Segundo a polícia o empresário, que já foi vítima dos assaltantes em outra oportunidade, estava em seu estabelecimento comercial por volta das 15h de quinta-feira (7) quando teria chegado um indivíduo, comprado quinze fardos de açúcar e pedido para entregar em território paraguaio, rotina comum para quem tem estabelecimentos comerciais na faixa de fronteira.
Como estava sem motorista no momento o próprio comerciante se prontificou a realizar a entrega. Ele e o freguês, que na realidade se tratava de um dos assaltantes disfarçado, se deslocaram em direção ao distrito de Pindoty Porã no país vizinho e ao entrarem em uma estrada que leva até a cidade paraguaia de Corpus Christi, distante cerca de 25 quilômetros da fronteira com o Brasil, o suposto freguês teria pedido para o comerciante dar carona para um indivíduo que estava parado às margens da rodovia, alegando ser seu companheiro de trabalho.
Segundo a polícia quando o comerciante parou a caminhonete acabou rendido, sob a mira de arma de fogo, pelo suposto caroneiro e ambos, caroneiro e o freguês anunciaram tratar-se de um assalto.
Segundo a polícia o comerciante foi obrigado a seguir com o grupo até a região conhecida por “Encruzo Guarani”, a cerca de 47 quilômetros da fronteira com o Brasil, onde a vítima foi deixada e os marginais seguram em frente levando sua caminhonete.

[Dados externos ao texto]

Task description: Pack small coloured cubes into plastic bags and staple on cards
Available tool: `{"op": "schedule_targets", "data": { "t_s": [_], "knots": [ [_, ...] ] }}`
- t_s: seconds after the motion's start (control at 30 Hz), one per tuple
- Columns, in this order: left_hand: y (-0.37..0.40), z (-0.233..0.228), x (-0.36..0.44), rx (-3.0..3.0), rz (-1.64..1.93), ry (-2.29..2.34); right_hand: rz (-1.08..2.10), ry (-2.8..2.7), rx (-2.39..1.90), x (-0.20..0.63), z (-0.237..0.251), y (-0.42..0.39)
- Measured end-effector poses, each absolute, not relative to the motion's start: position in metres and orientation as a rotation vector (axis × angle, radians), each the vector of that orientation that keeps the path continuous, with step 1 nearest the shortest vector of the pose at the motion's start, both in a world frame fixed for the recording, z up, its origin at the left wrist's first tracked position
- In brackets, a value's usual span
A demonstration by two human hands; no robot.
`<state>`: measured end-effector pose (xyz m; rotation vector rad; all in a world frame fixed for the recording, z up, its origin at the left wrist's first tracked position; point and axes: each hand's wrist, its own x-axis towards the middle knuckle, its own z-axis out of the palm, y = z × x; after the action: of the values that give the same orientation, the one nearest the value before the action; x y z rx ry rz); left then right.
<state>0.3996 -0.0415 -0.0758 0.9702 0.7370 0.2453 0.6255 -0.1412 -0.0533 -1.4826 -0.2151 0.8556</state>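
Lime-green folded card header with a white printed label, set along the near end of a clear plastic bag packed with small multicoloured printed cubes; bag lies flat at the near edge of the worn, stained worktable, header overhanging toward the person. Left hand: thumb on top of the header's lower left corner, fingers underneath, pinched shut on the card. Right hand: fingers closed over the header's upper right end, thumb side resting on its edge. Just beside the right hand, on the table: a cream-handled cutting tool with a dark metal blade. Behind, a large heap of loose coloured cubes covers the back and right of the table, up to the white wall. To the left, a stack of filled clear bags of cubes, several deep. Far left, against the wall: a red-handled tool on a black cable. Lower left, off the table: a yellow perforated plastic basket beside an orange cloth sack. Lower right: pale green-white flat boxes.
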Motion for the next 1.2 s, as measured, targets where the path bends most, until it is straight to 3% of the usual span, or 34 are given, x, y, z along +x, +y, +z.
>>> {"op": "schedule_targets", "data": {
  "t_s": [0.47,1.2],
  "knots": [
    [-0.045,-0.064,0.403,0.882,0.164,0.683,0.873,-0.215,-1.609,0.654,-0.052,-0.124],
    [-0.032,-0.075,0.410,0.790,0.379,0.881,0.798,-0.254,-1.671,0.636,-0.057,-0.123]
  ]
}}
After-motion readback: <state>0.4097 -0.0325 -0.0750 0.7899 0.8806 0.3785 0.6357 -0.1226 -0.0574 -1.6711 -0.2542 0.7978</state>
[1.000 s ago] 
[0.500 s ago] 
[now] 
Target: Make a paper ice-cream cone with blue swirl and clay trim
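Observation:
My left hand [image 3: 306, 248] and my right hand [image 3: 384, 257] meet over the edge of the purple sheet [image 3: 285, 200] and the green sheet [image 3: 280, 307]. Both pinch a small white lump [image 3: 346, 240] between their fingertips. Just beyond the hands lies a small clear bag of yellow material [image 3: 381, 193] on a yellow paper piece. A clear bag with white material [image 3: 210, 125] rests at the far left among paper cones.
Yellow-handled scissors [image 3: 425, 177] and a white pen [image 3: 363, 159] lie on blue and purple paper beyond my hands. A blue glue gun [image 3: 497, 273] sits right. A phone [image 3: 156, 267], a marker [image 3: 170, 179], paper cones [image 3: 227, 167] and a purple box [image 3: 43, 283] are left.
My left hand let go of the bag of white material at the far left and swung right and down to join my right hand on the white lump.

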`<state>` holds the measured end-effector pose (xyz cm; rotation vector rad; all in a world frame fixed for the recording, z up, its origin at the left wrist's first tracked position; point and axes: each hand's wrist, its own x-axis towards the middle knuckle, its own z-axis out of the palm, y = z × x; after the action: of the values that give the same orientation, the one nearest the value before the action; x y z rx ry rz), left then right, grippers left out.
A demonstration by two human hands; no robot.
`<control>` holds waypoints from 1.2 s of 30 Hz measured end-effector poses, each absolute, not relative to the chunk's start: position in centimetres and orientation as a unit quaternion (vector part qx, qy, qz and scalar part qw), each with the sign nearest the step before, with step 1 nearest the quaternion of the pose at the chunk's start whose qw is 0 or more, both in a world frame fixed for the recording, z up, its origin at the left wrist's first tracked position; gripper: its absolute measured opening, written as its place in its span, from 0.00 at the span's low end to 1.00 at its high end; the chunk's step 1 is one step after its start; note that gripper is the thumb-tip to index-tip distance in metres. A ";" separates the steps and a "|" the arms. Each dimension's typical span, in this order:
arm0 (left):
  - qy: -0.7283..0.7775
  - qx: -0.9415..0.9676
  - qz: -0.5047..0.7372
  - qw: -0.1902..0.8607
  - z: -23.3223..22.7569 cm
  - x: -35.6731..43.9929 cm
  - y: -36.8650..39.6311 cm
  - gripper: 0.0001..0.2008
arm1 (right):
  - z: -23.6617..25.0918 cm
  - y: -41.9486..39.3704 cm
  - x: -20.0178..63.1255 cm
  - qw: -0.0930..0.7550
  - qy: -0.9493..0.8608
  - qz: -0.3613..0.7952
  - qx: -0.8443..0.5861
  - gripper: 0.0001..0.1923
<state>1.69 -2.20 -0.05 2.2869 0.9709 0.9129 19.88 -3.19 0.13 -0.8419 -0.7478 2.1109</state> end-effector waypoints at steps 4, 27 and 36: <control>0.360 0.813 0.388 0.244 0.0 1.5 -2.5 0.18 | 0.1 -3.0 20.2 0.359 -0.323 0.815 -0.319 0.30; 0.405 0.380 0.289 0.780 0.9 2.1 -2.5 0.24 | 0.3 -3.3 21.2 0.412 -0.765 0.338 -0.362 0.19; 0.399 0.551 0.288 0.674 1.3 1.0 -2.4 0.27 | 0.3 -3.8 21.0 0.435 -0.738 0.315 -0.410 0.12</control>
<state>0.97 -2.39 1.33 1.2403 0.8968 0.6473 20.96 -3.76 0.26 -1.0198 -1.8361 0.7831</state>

Assaltos Freqüentes- Roubos de veículos com o emprego de ameaças e armas de fogo tem ocorrido com grande freqüência em Sete Quedas a pelo menos três anos sem que as autoridades competentes tomem providências.
Apesar da ação ser praticada por marginais vindos do território paraguaio e da facilidade de fuga para o País vizinho por conta das várias entradas de acesso, a falta efetivo e estrutura para a Polícia Militar para ampliar o policiamento nas ruas, para realizar abordagens de pessoas suspeitas e a falta de estrutura da Polícia Civil para investigar os crimes são fatores que acabam facilitando ainda mais a ação dos marginas e deixa a população apreensiva e com medo.